Individuals with germline mutations in p16-Leiden (N = 79; 31 male; mean age, 56 years; range, 39-72 years) were offered annual surveillance by magnetic resonance imaging (MRI) and magnetic resonance cholangiopancreatography (MRCP). Those found to have neoplastic lesions were offered options for surgery or intensive follow-up. Individuals found to have possible neoplastic lesions were examined again by MRI/MRCP within 2 to 4 months.

RESULTS

After a median follow-up period of 4 years (range, 0-10 years), pancreatic cancer was diagnosed in 7 patients (9%). The mean age at diagnosis was 59 years (range, 49-72 years).

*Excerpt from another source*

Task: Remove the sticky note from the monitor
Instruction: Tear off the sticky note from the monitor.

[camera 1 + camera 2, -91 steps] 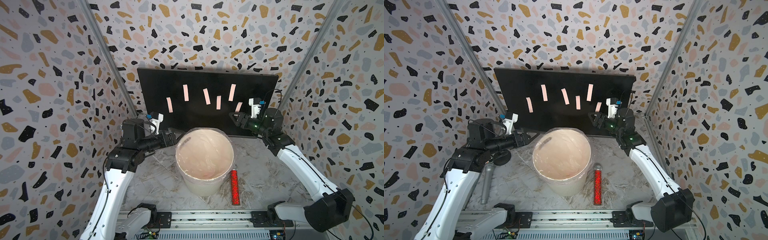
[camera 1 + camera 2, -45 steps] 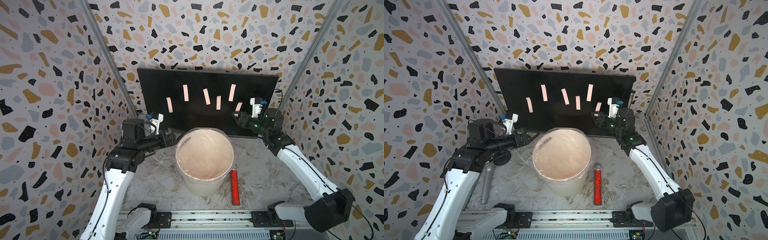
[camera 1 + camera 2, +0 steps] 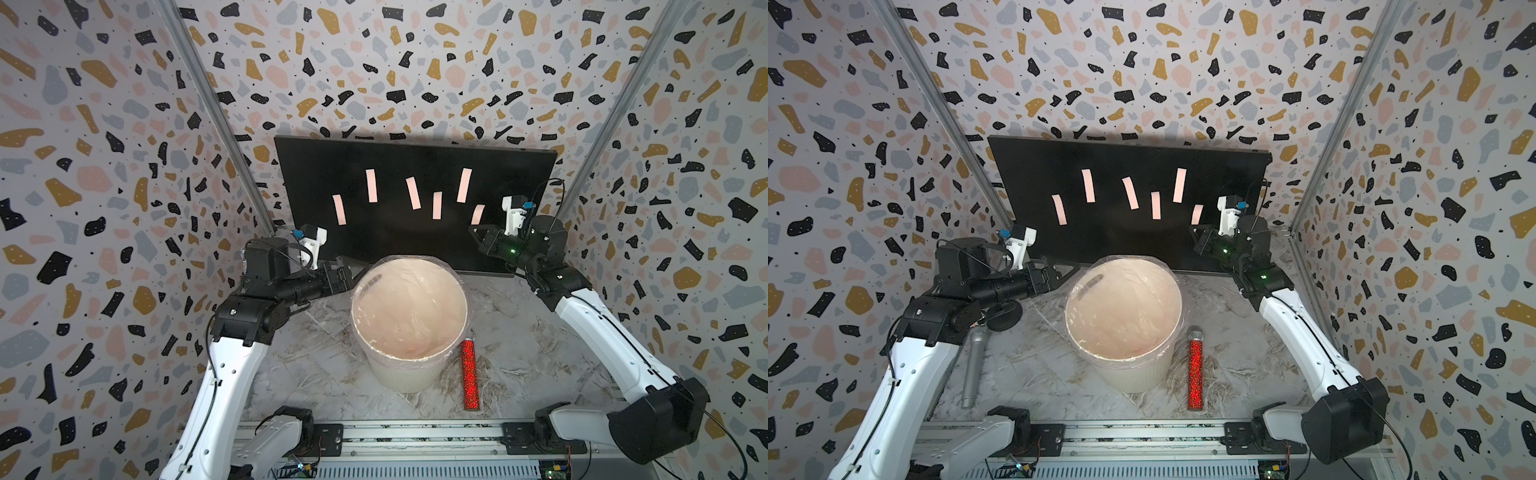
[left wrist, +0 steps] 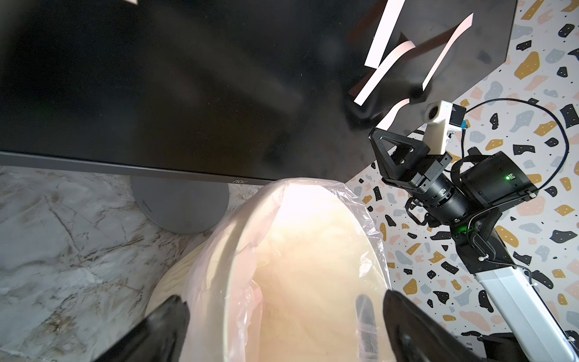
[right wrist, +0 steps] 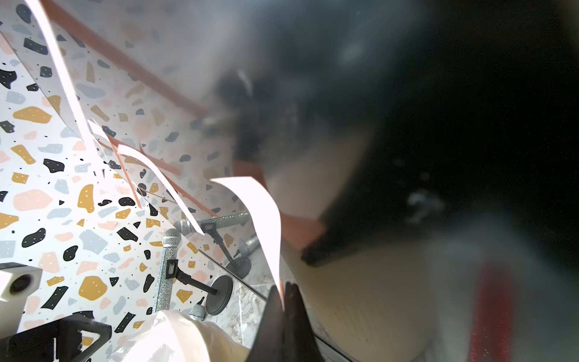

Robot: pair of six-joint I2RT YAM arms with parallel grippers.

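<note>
— Beside the left gripper (image 3: pixel 347 269), what stood there?
— A round white bin (image 3: pixel 399 376), lined with thin, crinkled clear plastic. Its near rim sat just ahead of and below the fingers, which were spread wide with nothing gripped. The left arm reached forward, its forearm roughly level over the veined marble tabletop (image 3: pixel 307 361).
— And past the bin?
— The monitor (image 3: pixel 395 243): flat, glossy black, thin-framed, on a round grey foot (image 4: pixel 181 207). Six narrow, pale pink paper strips were on its screen, some of them tilted.
— Which strip mattered?
— The sticky note (image 3: pixel 478 213), the lowest one, right at the tip of the right gripper (image 3: pixel 473 230). The right wrist view showed the black jaws pinched together on the note's lower end, with the paper curling up and away from them. I could not tell whether its upper end was stuck to the glass.
— The right arm's pose?
— It rose from its base with the elbow bent and the wrist aimed at the screen's lower corner on that side.
— Anything in the way?
— The bin stood between the two grippers, below the right one. A red glittery cylinder (image 3: pixel 470 370) lay on the marble well behind the right gripper. A silver microphone (image 3: pixel 971 365) lay beneath the left arm.
</note>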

Three of the tumors were present at the first examination, and 4 were detected after a negative result in the initial examination. All 7 patients had a resectable lesion; 5 underwent surgery, 3 had an R0 resection, and 2 had lymph node metastases. Possible precursor lesions (ie, duct ectasias, based on MRCP) were found in 9 individuals (11%).

CONCLUSIONS

MRI/MRCP detects small, solid pancreatic tumors and small duct ectasias. Although surveillance increases the rate of resectability, carriers of a p16-Leiden mutation develop aggressive tumors.